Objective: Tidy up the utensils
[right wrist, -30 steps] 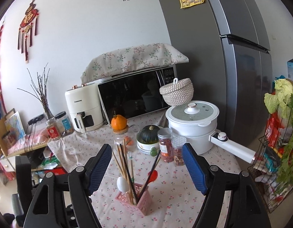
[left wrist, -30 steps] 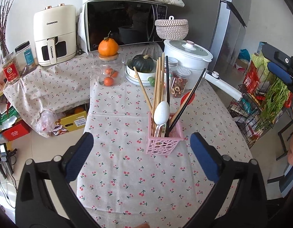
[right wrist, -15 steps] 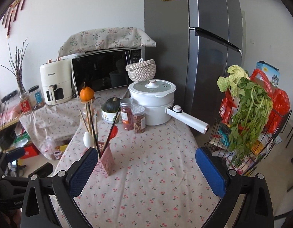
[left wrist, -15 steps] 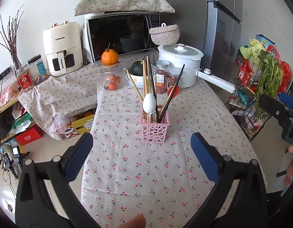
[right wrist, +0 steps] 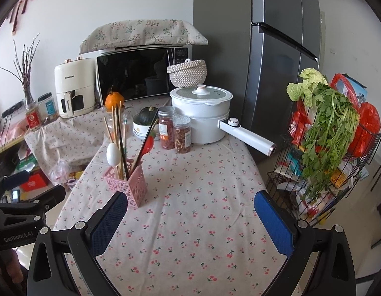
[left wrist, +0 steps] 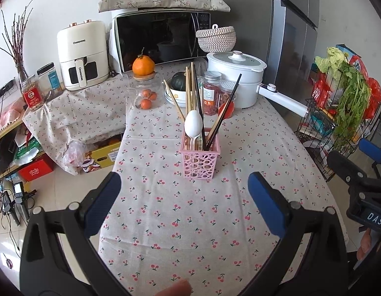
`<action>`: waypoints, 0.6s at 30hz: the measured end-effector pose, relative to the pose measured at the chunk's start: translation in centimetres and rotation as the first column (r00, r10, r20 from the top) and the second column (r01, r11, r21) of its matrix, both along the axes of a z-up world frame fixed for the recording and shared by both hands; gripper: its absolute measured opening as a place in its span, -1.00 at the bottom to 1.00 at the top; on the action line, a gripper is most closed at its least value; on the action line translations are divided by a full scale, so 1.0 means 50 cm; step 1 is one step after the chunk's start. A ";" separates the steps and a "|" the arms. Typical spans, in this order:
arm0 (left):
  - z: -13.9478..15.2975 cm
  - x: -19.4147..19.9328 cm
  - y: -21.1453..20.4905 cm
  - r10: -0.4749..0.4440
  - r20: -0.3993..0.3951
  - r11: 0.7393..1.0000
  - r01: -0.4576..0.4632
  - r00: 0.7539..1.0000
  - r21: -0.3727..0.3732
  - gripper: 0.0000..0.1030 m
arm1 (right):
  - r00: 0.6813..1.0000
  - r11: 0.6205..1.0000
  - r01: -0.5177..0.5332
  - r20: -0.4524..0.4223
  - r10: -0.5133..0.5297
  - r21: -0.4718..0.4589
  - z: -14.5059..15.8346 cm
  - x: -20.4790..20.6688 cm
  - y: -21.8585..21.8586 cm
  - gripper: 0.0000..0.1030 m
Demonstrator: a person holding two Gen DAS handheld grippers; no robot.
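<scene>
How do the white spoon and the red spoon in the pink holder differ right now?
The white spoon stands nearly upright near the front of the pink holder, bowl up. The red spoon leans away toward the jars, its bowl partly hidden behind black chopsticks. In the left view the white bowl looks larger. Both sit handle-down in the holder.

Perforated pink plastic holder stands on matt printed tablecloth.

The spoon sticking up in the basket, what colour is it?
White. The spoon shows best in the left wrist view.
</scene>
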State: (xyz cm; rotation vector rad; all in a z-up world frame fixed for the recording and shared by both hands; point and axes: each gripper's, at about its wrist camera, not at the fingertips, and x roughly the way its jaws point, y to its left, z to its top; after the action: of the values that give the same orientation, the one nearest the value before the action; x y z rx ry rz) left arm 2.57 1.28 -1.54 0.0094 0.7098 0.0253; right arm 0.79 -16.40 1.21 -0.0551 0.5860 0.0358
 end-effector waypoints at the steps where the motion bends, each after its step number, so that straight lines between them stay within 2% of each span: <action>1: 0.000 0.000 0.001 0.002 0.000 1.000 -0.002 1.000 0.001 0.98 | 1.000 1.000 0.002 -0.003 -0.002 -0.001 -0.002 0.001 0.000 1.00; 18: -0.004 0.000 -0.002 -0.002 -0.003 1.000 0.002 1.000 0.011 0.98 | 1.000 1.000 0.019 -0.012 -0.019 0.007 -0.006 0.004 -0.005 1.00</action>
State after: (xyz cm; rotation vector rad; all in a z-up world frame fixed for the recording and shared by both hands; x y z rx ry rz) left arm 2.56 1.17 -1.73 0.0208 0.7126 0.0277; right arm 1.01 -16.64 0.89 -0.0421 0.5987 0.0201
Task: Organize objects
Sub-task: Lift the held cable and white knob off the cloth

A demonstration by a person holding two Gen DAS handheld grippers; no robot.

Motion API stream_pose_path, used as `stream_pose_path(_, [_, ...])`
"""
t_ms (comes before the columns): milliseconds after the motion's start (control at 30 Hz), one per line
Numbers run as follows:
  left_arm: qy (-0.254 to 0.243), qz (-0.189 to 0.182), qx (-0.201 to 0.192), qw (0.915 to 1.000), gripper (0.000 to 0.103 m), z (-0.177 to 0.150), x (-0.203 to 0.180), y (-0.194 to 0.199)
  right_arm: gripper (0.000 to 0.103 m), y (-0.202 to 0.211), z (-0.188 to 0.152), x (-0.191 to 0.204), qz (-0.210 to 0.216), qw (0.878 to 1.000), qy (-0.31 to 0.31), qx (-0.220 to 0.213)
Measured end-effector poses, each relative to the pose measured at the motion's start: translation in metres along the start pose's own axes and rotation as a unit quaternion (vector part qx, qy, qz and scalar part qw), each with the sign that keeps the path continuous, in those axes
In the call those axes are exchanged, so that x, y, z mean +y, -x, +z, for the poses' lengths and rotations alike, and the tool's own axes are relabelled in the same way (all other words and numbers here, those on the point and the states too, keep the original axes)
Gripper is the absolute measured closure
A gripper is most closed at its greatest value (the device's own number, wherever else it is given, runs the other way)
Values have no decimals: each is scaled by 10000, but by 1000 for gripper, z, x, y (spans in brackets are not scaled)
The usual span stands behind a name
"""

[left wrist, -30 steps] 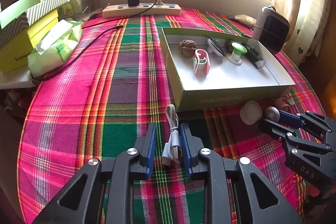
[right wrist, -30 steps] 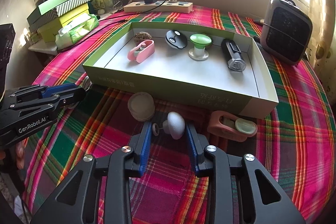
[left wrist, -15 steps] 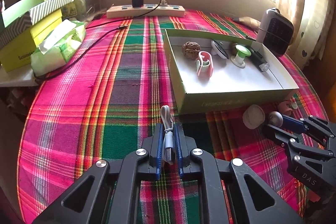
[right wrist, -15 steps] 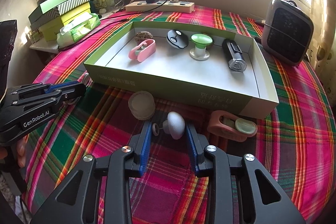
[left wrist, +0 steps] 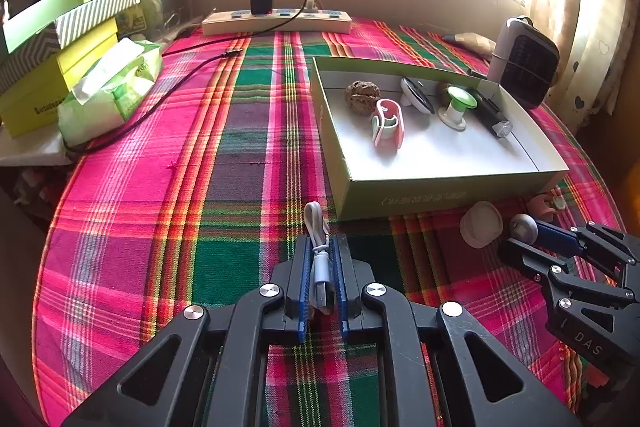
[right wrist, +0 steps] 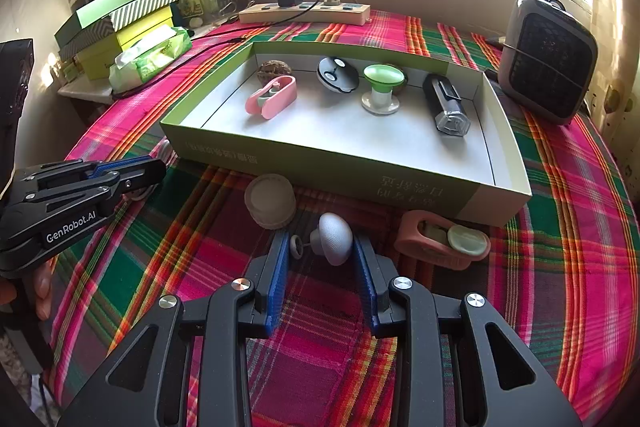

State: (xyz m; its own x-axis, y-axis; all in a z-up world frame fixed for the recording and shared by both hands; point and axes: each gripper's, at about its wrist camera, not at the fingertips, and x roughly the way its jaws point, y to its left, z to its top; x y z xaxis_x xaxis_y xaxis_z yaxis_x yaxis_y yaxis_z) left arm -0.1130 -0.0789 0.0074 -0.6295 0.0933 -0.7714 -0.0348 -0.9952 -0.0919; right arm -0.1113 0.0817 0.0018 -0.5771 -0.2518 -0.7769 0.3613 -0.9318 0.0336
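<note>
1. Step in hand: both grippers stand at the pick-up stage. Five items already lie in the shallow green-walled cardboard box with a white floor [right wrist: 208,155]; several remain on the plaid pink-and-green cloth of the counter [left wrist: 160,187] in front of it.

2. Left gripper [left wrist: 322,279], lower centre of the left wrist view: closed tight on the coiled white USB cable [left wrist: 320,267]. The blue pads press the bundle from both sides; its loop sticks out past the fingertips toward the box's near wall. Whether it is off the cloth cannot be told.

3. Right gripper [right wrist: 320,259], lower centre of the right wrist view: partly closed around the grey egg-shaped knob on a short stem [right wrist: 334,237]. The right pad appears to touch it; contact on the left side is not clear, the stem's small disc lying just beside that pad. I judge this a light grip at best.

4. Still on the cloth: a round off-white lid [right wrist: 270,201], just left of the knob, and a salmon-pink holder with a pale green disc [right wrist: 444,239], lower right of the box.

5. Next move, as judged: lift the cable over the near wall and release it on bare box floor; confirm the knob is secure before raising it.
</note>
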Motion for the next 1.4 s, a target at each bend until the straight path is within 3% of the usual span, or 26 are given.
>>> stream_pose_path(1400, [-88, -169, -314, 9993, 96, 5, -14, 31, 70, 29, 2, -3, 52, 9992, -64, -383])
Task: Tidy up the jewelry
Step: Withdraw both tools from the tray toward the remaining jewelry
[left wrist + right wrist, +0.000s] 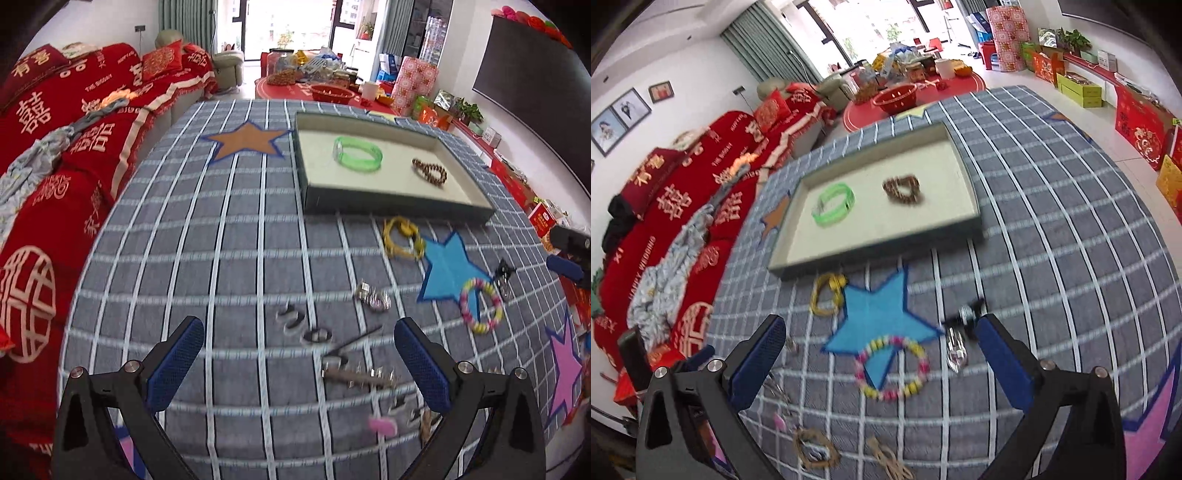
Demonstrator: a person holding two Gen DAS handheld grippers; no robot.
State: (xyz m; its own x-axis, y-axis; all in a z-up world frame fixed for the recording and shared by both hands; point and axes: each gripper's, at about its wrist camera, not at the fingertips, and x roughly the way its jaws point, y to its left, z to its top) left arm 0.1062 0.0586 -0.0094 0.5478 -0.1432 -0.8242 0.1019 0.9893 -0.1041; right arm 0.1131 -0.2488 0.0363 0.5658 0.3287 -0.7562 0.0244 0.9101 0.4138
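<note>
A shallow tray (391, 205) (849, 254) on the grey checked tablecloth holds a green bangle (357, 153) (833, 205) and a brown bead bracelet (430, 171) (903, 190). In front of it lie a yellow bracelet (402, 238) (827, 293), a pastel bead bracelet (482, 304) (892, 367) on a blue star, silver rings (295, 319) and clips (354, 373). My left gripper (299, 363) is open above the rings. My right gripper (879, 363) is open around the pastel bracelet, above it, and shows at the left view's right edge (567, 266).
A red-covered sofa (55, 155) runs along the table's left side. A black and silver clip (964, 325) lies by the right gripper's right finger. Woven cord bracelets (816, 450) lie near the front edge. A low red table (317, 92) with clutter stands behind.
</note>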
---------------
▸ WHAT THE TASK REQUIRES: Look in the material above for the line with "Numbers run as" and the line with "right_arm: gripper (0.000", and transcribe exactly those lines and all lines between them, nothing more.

▸ YOUR RESPONSE:
Numbers run as follows:
  left_arm: qy (-0.254 to 0.243), qz (-0.189 to 0.182), qx (-0.201 to 0.192), qw (0.915 to 1.000), gripper (0.000 to 0.103 m), z (-0.177 to 0.150), x (-0.203 to 0.180), y (-0.194 to 0.199)
  right_arm: gripper (0.000 to 0.103 m), y (-0.202 to 0.211), z (-0.188 to 0.152), x (-0.191 to 0.204), qz (-0.210 to 0.216), qw (0.878 to 1.000), qy (-0.31 to 0.31), qx (-0.220 to 0.213)

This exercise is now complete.